## About this task:
Transcribe the listing below verbatim, omitting pictures.

## Data excerpt:

-----

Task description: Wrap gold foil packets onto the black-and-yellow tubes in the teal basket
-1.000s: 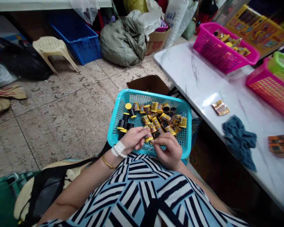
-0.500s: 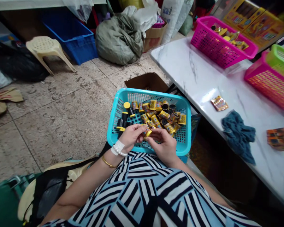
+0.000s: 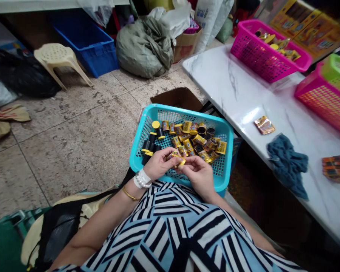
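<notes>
Over the near side of a turquoise plastic basket [image 3: 133,155], both hands meet at a small canister [image 3: 176,154] with a printed yellow label and a yellow end. My left hand [image 3: 161,165], with a bead bracelet and a white band at the wrist, pinches its body. The fingertips of my right hand [image 3: 198,173] close on its yellow end, and partly hide it. In the basket, black canisters with yellow ends [image 3: 151,138] lie on the left. Several yellow-labelled canisters [image 3: 187,145] lie jumbled in the middle and right, some showing dark open ends.
To the right runs a white marbled table [image 3: 215,71] with a printed wrapper [image 3: 264,125], a blue-green cloth [image 3: 287,162] and a pink basket [image 3: 269,70] of yellow pieces. Beyond the turquoise basket is an open cardboard box [image 3: 177,98]. A beige stool [image 3: 55,56] and blue crate [image 3: 99,56] stand farther left.
The canister has turned to lie more sideways, its yellow end now toward the right hand. Both hands stay together on it. The view has shifted slightly.
</notes>
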The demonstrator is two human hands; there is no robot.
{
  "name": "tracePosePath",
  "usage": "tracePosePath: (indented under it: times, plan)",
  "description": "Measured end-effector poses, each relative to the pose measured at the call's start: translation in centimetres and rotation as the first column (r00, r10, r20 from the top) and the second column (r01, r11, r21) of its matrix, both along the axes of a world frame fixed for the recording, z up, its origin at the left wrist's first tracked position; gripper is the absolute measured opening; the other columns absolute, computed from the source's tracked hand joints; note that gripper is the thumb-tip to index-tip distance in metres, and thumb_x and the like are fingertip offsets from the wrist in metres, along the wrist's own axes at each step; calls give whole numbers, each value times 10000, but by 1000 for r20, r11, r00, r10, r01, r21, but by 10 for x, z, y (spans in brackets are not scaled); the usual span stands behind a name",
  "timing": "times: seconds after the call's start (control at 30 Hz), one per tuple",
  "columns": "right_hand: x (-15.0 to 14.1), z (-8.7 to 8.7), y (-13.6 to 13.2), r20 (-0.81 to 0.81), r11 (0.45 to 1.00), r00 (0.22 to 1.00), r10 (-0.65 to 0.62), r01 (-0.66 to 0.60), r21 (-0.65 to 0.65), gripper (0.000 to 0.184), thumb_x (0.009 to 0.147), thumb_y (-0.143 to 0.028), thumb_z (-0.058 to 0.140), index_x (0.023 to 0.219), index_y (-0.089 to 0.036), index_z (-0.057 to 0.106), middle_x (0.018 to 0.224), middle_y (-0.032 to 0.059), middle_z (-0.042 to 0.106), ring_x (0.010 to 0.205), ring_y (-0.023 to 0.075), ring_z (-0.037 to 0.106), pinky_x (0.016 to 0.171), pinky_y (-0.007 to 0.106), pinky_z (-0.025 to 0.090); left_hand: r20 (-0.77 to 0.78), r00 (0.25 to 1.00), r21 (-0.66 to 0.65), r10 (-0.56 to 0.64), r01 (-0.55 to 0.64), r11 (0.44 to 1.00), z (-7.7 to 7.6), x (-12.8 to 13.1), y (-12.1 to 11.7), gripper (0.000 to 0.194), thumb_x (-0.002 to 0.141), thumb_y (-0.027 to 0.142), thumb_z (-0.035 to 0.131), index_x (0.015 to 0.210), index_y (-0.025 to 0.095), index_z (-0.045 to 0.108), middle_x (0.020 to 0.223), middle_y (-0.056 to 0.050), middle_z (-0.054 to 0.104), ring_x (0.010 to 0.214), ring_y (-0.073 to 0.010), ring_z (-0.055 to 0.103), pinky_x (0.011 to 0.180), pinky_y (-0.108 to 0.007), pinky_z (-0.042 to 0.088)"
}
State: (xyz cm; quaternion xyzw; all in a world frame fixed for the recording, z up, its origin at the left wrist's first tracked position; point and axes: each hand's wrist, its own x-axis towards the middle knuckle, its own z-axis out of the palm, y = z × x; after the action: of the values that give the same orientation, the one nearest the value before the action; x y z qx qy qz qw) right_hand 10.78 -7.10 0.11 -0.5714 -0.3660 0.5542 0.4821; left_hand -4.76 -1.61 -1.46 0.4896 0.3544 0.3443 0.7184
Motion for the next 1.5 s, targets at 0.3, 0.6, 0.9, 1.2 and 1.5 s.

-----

## Written response:
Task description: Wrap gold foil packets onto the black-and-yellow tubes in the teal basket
-1.000s: 
-0.500s: 
+0.000s: 
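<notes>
Over the near side of a turquoise plastic basket [image 3: 133,155], both hands meet at a small canister [image 3: 176,154] with a printed yellow label and a yellow end. My left hand [image 3: 161,165], with a bead bracelet and a white band at the wrist, pinches its body. The fingertips of my right hand [image 3: 198,173] close on its yellow end, and partly hide it. In the basket, black canisters with yellow ends [image 3: 151,138] lie on the left. Several yellow-labelled canisters [image 3: 187,145] lie jumbled in the middle and right, some showing dark open ends.
To the right runs a white marbled table [image 3: 215,71] with a printed wrapper [image 3: 264,125], a blue-green cloth [image 3: 287,162] and a pink basket [image 3: 269,70] of yellow pieces. Beyond the turquoise basket is an open cardboard box [image 3: 177,98]. A beige stool [image 3: 55,56] and blue crate [image 3: 99,56] stand farther left.
The canister has turned to lie more sideways, its yellow end now toward the right hand. Both hands stay together on it. The view has shifted slightly.
</notes>
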The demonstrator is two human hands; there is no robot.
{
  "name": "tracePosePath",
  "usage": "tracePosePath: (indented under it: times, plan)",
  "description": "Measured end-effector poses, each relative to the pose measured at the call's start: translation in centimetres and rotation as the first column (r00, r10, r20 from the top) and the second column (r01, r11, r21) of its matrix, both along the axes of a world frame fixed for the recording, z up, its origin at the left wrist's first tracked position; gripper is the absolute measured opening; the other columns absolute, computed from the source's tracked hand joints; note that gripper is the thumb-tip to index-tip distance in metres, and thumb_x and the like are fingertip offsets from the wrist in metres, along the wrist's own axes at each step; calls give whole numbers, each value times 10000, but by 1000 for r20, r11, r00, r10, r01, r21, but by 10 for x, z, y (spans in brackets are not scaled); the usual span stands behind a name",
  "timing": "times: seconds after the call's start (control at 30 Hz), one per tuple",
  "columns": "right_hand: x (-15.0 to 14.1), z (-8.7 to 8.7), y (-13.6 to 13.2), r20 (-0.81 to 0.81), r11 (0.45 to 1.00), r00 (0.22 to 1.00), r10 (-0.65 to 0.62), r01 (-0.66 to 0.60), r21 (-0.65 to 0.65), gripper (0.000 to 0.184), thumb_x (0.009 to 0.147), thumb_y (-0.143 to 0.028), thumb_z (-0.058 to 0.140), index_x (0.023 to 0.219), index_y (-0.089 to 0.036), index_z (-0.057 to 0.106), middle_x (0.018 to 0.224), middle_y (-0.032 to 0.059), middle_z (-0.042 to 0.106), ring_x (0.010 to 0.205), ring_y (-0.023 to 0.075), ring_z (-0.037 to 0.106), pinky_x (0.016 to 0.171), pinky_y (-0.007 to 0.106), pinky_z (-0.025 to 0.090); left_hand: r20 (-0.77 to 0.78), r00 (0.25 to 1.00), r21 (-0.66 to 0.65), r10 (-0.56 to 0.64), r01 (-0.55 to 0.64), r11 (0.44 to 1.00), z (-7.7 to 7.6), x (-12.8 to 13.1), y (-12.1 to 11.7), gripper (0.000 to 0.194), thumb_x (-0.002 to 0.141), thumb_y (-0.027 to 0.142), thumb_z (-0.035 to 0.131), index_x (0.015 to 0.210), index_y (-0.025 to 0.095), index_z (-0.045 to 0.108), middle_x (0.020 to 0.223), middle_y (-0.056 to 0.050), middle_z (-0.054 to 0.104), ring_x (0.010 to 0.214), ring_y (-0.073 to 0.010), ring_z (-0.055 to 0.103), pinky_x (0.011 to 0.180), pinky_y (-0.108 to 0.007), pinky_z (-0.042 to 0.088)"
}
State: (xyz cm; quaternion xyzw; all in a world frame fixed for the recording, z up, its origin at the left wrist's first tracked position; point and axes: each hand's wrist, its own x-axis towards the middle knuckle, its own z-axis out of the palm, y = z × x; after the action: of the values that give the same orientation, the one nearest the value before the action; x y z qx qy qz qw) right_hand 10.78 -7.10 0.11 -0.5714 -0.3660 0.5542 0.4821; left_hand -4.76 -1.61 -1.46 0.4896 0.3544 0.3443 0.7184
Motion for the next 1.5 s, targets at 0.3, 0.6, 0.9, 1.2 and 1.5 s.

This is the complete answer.